# PROBLEM STATEMENT
A faithful copy of the whole listing is the goal. Match it exactly.
───
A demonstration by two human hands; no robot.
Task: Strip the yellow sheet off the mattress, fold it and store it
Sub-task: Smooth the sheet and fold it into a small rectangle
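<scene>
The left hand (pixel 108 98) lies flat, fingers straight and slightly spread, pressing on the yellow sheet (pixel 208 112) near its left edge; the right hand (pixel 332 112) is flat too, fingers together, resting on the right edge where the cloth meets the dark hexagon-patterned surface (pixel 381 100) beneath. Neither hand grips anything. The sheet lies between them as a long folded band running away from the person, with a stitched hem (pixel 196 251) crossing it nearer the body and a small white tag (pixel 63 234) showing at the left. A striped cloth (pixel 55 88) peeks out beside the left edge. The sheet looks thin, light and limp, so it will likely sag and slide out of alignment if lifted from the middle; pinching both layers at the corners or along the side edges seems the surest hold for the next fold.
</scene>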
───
# WRITTEN ANSWER
A demonstration by two human hands; no robot.
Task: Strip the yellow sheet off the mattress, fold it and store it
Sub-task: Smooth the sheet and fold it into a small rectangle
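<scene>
The left hand (pixel 108 98) lies flat, fingers straight and slightly spread, pressing on the yellow sheet (pixel 208 112) near its left edge; the right hand (pixel 332 112) is flat too, fingers together, resting on the right edge where the cloth meets the dark hexagon-patterned surface (pixel 381 100) beneath. Neither hand grips anything. The sheet lies between them as a long folded band running away from the person, with a stitched hem (pixel 196 251) crossing it nearer the body and a small white tag (pixel 63 234) showing at the left. A striped cloth (pixel 55 88) peeks out beside the left edge. The sheet looks thin, light and limp, so it will likely sag and slide out of alignment if lifted from the middle; pinching both layers at the corners or along the side edges seems the surest hold for the next fold.
</scene>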

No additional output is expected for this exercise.